The expected output is the complete data, reproduced exactly.

DATA SHOWN:
*** Block opens ***

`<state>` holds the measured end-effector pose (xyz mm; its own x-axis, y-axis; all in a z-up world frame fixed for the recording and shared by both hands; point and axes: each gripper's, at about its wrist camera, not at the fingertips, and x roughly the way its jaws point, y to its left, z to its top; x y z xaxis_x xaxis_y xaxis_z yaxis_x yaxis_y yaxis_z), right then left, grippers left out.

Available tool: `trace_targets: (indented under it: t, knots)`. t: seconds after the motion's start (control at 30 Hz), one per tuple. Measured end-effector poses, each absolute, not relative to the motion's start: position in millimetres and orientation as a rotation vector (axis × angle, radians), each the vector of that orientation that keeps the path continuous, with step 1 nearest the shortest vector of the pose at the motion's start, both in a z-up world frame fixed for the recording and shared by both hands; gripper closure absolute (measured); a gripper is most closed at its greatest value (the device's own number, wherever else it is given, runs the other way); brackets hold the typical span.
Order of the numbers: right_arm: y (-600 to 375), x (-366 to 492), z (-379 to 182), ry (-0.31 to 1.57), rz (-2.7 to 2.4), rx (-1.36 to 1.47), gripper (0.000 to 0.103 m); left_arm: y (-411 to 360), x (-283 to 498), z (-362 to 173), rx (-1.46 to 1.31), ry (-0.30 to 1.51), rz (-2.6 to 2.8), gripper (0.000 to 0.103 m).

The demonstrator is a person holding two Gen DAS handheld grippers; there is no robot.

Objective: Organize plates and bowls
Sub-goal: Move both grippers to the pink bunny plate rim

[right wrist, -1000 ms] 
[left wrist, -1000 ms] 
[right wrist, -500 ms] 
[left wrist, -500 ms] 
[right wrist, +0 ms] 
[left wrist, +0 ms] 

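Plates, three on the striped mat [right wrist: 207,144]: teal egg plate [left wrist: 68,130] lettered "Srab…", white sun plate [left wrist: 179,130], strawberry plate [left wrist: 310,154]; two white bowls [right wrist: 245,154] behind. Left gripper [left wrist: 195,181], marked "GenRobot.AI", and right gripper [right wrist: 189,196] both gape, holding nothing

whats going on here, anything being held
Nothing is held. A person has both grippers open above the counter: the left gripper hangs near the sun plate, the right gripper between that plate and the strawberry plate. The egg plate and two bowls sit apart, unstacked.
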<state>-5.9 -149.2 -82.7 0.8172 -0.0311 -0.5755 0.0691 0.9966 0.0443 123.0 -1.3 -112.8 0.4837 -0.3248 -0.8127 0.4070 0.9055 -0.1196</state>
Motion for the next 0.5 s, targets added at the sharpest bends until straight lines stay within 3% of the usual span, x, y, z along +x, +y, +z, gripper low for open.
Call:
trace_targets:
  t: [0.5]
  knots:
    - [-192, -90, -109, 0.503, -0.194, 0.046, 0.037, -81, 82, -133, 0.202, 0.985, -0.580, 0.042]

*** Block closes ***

RESPONSE:
`<state>` holds the measured end-effector pose (xyz mm; its own x-axis, y-axis; all in a z-up world frame fixed for the recording and shared by both hands; point and axes: each gripper's, at about its wrist camera, not at the fingertips, and x roughly the way its jaws point, y to its left, z to its top; x y z xaxis_x xaxis_y xaxis_z yaxis_x yaxis_y yaxis_z), right then left, grippers left out.

Available tool: `trace_targets: (indented under it: t, knots)`. t: seconds after the motion's start (control at 30 Hz), one per tuple. Measured end-effector poses, each absolute, not relative to the motion's start: position in millimetres and orientation as a rotation vector (axis × angle, radians), each the vector of that orientation that keeps the path continuous, with step 1 nearest the shortest vector of the pose at the motion's start, both in a z-up world frame fixed for the recording and shared by both hands; gripper closure absolute (measured); a gripper is most closed at its greatest value (the device's own number, wherever else it is given, runs the other way); brackets hold the typical span.
Order of the numbers: right_arm: y (-600 to 375), x (-366 to 492), z (-379 to 182), ry (-0.31 to 1.57), rz (-2.7 to 2.4), rx (-1.36 to 1.47), gripper (0.000 to 0.103 m); left_arm: y (-411 to 360), x (-283 to 498), z (-362 to 173), rx (-1.46 to 1.31), ry (-0.30 to 1.51), rz (-2.6 to 2.8), gripper (0.000 to 0.103 m).

The demonstrator is a person holding two Gen DAS handheld grippers; there is no robot.

Objective: Organize plates and bowls
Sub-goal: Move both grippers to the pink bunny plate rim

[right wrist, -1000 ms] 
[left wrist, -1000 ms] 
[right wrist, -500 ms] 
[left wrist, -500 ms] 
[right wrist, +0 ms] 
[left wrist, +0 ms] 

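Plates, three on the striped mat [right wrist: 207,144]: teal egg plate [left wrist: 68,130] lettered "Srab…", white sun plate [left wrist: 179,130], strawberry plate [left wrist: 310,154]; two white bowls [right wrist: 245,154] behind. Left gripper [left wrist: 195,181], marked "GenRobot.AI", and right gripper [right wrist: 189,196] both gape, holding nothing

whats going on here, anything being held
Nothing is held. A person has both grippers open above the counter: the left gripper hangs near the sun plate, the right gripper between that plate and the strawberry plate. The egg plate and two bowls sit apart, unstacked.
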<state>-5.9 -149.2 -82.7 0.8172 -0.0311 -0.5755 0.0691 0.9966 0.0443 123.0 -1.3 -112.8 0.4837 -0.3248 -0.8127 0.4070 0.9055 -0.1196</state>
Motion for the next 0.5 s, targets added at the sharpest bends until straight lines stay within 3% of the usual span, x, y, z along +x, +y, +z, gripper low for open.
Call:
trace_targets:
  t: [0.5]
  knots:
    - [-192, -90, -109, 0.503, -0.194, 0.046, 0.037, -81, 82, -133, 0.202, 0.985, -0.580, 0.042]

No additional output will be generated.